È il capo riconosciuto della batteria Moretti-Pellegrino-Lanza, quella a cui alcuni degli indagati con la posizione più complessa farebbero riferimento. Un clan che, secondo gli investigatori pugliesi, non ha mai perso nel tempo la sua vocazione affaristica.
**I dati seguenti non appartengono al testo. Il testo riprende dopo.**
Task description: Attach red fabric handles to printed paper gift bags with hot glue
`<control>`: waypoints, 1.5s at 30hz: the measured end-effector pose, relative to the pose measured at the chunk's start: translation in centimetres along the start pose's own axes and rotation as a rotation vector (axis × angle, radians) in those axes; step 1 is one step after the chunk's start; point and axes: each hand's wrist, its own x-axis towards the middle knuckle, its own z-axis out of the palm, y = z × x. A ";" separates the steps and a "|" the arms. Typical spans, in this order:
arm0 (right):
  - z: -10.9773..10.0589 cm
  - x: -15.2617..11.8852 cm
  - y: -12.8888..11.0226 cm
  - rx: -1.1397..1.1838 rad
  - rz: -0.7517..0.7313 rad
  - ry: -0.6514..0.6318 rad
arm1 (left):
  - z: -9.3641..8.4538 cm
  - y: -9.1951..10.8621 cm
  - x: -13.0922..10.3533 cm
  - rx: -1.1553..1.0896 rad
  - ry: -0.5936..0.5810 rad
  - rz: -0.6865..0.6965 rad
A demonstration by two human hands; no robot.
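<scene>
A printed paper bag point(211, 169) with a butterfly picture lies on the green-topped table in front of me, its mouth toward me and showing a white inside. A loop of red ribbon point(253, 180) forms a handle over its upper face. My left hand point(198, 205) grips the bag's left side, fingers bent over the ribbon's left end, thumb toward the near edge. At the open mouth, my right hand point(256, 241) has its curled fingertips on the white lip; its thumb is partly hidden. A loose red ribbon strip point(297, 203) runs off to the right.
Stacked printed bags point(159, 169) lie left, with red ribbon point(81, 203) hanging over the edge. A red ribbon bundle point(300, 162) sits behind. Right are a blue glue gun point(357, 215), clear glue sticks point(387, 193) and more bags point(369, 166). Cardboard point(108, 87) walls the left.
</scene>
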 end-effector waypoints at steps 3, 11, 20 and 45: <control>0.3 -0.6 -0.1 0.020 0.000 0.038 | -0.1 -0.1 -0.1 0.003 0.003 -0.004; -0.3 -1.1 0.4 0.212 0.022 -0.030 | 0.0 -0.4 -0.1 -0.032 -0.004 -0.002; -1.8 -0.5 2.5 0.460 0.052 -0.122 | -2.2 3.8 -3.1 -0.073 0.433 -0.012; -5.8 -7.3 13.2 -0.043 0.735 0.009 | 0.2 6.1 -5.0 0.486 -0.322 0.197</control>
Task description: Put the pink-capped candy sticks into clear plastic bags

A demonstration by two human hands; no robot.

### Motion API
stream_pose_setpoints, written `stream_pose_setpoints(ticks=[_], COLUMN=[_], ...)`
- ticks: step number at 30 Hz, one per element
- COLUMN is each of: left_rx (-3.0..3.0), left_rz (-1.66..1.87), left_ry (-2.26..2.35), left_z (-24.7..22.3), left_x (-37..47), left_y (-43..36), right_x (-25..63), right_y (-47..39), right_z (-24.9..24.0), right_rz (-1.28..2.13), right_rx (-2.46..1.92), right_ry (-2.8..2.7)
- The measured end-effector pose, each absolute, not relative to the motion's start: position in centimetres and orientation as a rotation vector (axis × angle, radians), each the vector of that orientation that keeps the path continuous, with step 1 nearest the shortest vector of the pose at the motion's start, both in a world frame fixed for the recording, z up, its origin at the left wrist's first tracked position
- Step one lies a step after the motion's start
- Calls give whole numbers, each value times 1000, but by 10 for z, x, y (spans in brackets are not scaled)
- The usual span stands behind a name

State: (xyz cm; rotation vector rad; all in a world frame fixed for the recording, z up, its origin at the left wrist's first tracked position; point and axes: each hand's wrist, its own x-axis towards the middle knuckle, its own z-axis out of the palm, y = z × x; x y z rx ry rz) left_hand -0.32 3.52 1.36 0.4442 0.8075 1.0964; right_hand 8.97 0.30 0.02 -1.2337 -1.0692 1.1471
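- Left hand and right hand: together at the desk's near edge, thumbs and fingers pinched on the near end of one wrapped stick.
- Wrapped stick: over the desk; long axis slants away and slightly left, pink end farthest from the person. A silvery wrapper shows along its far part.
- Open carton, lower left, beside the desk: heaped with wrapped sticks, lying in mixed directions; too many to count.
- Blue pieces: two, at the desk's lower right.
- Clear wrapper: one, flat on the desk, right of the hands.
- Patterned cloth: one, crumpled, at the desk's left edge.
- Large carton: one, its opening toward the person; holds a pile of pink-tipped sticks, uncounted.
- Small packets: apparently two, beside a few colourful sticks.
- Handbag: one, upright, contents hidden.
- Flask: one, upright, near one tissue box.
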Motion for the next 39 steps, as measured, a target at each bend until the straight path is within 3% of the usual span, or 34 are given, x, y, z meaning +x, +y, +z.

Proprio in riferimento ad alcuni tentativi di estorsione contestati i sostituti procuratori della repubblica Roberta D'Avolio e Luca Sciarretta evidenziano come la «dinamica estorsiva sia stata posta in essere mediante l'utilizzo della forza di intimidazione mafiosa, derivante dal vincolo associativo facente capo all'organizzazione mafiosa denominata Società foggiana».

Il metodo

Nella rete di due dei componenti del gruppo, Angelo Falcone e Angelo Salvatore Bonsanto, erano finiti anche i componenti di una famiglia pescarese, imprenditori conosciutissimi nel settore della ristorazione: erano partiti con un prestito da centomila euro lievitato nel coso del tempo attraverso la consegna di «somme di denaro, assegni e cambiali di importo imprecisato - si legge nella richiesta di rinvio a giudizio - e infine la consegna di un appartamento in via Regina Elena a Pescara del valore di circa trecentomila euro, con applicazione di un tasso usurario pari ad oltre il 453,46% su base annua». Un'avventura non diversa da quella in cui è incappato un commerciante di auto al quale alcuni degli indagati, tra cui Angelo Falcone e Rita Anna Moretti, avrebbero secondo l'accusa prestato soldi si in via autonoma, consegnando somme di denaro, sia concedendo dilazioni sul pagamento di alcune vetture fornite per l'ammontare complessivo di circa trecentomila euro. «Pretendendo dallo stesso - si legge nella richiesta di rinvio a giudizio - la corresponsione di interessi usurari, pari in alcuni casi anche al 200% su base mensile e da ultimo la restituzione di somme di denaro pari complessivamente a circa un milione di euro, parte delle quali corrisposte in contanti, assegni, cambiali bonifici bancari nonché con consegne di autovetture».